In vitro studies have demonstrated that vemurafenib is an inhibitor of the efflux transporter P-glycoprotein (P-gp). Clinical drug interaction study GO28394 using a P-gp substrate drug (digoxin) demonstrated that multiple oral doses of vemurafenib (960 mg twice daily) increased the exposure of a single oral dose of digoxin, with an approximately 1.8 and 1.5-fold increase in digoxin AUClast and Cmax, respectively. Caution should be exercised when dosing vemurafenib concurrently with P-gp substrates. Dose reduction of the concomitant P-gp substrate drug may be considered, if clinically indicated.
Vemurafenib is a weak P-gp substrate in vitro and its pharmacokinetics may be affected by medicines that inhibit or influence P-gp (e.g. verapamil, clarithromycin, ciclosporin, ritonavir, dronedarone, amiodarone, itraconazole, ranolazine). Concomitant administration of potent inducers of P-gp and vemurafenib should be avoided since the efficacy of vemurafenib may be reduced.
In vitro studies have demonstrated that vemurafenib is both a substrate and an inhibitor of breast cancer resistance protein (BCRP). The effects of vemurafenib on drugs that are substrates of BCRP, and the effects of P-gp or BCRP inducers and inhibitors on vemurafenib exposure are unknown but vemurafenib may increase the exposure of coadministered drugs that are substrates for BCRP.
In vitro, at clinically-relevant concentrations, vemurafenib was an inhibitor of the bile salt export pump (BSEP).
In vitro, vemurafenib was not a substrate for OATP1B1 or OATP1B3. It is unknown if vemurafenib is a substrate to other transport proteins.
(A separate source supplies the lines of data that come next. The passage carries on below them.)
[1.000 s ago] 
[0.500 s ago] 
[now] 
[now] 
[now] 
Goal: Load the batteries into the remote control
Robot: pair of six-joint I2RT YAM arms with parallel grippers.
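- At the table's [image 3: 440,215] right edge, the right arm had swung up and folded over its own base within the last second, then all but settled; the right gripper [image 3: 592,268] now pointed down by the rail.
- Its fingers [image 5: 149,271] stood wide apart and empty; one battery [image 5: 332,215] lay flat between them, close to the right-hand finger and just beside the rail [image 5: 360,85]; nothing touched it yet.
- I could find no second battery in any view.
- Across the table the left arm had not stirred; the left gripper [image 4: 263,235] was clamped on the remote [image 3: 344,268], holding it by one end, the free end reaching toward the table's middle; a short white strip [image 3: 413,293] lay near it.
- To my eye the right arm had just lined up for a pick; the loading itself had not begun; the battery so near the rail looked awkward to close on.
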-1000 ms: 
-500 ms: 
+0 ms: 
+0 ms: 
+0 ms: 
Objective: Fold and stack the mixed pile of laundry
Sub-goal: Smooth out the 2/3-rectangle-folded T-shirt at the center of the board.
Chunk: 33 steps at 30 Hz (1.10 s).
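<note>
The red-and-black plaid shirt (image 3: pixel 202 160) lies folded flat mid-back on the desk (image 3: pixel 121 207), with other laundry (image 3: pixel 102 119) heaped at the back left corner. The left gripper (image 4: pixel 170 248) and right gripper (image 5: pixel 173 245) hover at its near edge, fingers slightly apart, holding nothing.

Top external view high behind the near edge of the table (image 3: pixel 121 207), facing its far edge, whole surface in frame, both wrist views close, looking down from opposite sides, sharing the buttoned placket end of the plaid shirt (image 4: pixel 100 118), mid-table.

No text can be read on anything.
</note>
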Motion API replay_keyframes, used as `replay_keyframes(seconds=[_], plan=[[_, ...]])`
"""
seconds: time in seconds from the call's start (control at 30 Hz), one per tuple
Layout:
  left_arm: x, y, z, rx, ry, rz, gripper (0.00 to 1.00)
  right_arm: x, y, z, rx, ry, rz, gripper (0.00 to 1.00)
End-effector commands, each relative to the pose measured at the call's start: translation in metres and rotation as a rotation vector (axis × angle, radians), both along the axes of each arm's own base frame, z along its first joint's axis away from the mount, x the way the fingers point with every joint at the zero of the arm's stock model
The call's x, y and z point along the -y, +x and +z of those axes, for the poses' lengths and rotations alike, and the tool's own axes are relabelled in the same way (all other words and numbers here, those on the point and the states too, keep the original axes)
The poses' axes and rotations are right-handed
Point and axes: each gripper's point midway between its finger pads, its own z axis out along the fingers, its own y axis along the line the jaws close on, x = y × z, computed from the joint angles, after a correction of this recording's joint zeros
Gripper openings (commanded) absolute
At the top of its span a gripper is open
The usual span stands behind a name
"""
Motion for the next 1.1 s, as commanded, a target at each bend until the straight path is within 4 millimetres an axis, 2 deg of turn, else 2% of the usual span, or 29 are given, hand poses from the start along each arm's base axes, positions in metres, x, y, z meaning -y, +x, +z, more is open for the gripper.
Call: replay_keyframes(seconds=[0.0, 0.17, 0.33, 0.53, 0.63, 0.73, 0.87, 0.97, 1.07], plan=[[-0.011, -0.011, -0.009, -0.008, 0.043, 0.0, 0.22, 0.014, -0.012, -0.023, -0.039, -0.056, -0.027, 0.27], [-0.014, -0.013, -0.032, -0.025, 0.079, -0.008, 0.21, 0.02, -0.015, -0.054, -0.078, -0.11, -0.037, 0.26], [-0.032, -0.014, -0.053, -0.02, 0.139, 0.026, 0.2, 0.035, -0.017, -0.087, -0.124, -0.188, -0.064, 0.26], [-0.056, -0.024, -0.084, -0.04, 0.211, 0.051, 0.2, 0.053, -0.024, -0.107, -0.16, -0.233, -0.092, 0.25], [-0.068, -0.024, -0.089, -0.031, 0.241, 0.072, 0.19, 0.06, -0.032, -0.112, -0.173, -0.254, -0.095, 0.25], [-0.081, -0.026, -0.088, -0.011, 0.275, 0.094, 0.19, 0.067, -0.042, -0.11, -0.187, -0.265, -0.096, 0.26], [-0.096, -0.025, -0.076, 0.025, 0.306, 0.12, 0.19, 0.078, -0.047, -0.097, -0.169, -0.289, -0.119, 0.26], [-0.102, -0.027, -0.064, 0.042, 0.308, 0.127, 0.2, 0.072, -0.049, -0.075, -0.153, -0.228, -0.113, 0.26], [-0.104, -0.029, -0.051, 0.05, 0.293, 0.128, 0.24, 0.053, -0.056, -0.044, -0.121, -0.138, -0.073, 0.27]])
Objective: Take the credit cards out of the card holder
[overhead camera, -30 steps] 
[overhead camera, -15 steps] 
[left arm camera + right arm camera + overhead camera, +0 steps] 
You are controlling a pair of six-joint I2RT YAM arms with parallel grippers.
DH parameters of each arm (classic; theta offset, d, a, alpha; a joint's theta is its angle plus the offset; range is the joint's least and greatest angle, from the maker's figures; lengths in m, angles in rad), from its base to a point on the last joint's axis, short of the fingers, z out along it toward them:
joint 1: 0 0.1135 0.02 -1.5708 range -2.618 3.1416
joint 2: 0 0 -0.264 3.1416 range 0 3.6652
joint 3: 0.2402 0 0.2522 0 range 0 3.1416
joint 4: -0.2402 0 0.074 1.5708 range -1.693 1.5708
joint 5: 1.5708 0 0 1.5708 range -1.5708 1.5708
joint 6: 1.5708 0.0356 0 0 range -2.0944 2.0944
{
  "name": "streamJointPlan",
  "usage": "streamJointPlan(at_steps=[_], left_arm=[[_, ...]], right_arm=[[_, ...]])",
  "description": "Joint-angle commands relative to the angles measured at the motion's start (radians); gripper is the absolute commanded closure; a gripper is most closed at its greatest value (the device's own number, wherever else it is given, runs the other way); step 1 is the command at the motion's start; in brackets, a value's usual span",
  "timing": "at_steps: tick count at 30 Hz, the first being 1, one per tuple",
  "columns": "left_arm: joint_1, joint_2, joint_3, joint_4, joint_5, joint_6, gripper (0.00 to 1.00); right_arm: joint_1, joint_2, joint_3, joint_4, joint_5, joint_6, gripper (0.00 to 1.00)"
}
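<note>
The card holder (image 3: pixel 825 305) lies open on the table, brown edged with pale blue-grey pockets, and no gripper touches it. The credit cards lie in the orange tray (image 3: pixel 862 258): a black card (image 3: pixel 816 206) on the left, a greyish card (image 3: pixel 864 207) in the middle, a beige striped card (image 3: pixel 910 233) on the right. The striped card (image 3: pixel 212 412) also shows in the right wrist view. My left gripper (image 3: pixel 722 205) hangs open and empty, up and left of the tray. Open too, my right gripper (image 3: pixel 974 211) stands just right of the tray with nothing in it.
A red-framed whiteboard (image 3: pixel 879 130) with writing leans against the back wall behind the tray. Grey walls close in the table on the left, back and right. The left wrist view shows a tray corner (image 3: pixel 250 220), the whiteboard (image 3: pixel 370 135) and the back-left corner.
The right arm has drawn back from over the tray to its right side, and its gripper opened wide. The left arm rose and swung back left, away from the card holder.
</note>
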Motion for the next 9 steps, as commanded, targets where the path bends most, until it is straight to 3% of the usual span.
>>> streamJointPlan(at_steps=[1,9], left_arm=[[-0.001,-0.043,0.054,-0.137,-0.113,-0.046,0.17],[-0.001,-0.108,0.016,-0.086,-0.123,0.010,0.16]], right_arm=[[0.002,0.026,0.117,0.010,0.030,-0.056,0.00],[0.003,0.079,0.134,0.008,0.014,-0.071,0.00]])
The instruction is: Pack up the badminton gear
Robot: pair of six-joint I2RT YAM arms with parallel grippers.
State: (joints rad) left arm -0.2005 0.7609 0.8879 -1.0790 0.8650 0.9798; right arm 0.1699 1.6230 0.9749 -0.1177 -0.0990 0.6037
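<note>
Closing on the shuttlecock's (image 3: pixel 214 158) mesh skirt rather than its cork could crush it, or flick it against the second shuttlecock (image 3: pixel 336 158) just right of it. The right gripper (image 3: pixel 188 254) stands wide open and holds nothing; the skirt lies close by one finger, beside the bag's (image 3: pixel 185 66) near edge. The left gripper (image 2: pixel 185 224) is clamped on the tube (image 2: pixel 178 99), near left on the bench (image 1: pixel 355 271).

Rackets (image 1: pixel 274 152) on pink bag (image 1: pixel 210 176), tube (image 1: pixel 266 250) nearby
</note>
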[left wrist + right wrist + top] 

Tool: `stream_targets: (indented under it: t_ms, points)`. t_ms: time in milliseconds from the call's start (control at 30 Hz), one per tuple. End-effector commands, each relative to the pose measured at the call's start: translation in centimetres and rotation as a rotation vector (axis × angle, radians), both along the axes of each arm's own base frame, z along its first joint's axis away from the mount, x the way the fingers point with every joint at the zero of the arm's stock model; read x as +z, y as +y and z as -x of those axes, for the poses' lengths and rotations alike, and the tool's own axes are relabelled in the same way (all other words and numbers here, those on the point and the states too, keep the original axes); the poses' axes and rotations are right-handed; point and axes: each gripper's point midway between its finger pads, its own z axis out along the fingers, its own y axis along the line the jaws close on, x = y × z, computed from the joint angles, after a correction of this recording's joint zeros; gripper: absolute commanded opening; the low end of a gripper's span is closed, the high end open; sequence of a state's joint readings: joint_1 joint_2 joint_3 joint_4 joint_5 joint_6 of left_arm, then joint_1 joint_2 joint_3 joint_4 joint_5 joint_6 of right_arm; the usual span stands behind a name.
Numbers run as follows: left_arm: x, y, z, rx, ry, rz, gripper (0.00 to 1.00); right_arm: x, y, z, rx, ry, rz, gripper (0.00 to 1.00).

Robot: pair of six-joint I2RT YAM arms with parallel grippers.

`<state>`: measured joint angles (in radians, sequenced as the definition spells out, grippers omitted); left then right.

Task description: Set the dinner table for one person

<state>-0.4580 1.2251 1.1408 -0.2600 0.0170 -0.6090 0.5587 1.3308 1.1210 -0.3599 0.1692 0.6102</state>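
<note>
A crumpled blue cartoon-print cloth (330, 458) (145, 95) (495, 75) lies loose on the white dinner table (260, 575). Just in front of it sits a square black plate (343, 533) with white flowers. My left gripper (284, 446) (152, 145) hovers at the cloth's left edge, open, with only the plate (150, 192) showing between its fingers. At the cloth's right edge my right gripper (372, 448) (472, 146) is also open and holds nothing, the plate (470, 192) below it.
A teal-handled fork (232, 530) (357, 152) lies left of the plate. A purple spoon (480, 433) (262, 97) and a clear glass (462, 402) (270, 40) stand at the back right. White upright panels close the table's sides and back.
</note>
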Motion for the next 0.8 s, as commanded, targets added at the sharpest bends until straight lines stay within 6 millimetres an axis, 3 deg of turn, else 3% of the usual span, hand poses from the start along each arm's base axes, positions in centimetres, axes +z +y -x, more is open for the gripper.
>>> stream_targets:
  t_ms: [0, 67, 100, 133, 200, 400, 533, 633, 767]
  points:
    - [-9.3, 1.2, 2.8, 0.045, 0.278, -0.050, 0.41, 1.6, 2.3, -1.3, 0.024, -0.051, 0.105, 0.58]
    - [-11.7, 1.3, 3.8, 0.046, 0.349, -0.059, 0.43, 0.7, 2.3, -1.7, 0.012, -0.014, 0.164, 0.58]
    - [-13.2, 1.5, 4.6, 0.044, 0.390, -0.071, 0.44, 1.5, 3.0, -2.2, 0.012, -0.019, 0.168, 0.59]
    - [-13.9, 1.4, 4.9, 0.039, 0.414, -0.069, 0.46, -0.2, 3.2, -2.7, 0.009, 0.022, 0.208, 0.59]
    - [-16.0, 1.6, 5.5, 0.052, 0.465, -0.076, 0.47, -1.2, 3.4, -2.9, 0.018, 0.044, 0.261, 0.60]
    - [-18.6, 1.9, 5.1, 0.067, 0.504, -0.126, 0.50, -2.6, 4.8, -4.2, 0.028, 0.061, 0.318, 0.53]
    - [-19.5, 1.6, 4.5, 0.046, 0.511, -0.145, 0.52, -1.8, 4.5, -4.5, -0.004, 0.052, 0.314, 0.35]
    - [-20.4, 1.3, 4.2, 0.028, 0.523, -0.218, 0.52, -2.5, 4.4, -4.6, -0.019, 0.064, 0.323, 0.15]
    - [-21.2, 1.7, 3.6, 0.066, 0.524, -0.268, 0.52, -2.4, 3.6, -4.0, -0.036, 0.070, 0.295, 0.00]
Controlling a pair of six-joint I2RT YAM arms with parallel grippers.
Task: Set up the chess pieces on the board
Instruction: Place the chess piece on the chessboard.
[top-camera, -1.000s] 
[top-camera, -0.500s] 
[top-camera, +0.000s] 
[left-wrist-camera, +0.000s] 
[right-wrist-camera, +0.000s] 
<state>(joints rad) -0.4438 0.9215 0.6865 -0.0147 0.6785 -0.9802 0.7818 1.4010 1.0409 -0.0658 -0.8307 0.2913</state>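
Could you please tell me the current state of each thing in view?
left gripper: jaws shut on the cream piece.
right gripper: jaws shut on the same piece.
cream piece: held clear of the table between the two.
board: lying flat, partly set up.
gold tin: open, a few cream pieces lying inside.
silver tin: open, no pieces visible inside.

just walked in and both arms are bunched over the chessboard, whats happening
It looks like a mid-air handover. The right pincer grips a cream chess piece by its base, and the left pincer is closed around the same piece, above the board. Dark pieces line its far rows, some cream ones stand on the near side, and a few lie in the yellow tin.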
Potentiation of radiation toxicity.

Cases of radiation recall and radiation sensitisation have been reported in patients treated with radiation either prior, during or subsequent to Zelboraf treatment (see Section 4.8 Adverse Effects (Undesirable Effects), Postmarketing experience). In the majority of cases, patients received radiotherapy regimens greater than or equal to 2 Gy/day (hypofractionated regimens).
Zelboraf should be used with caution when given concomitantly or sequentially with radiation treatment. Most cases were cutaneous in nature but some cases involving visceral organs had fatal outcomes.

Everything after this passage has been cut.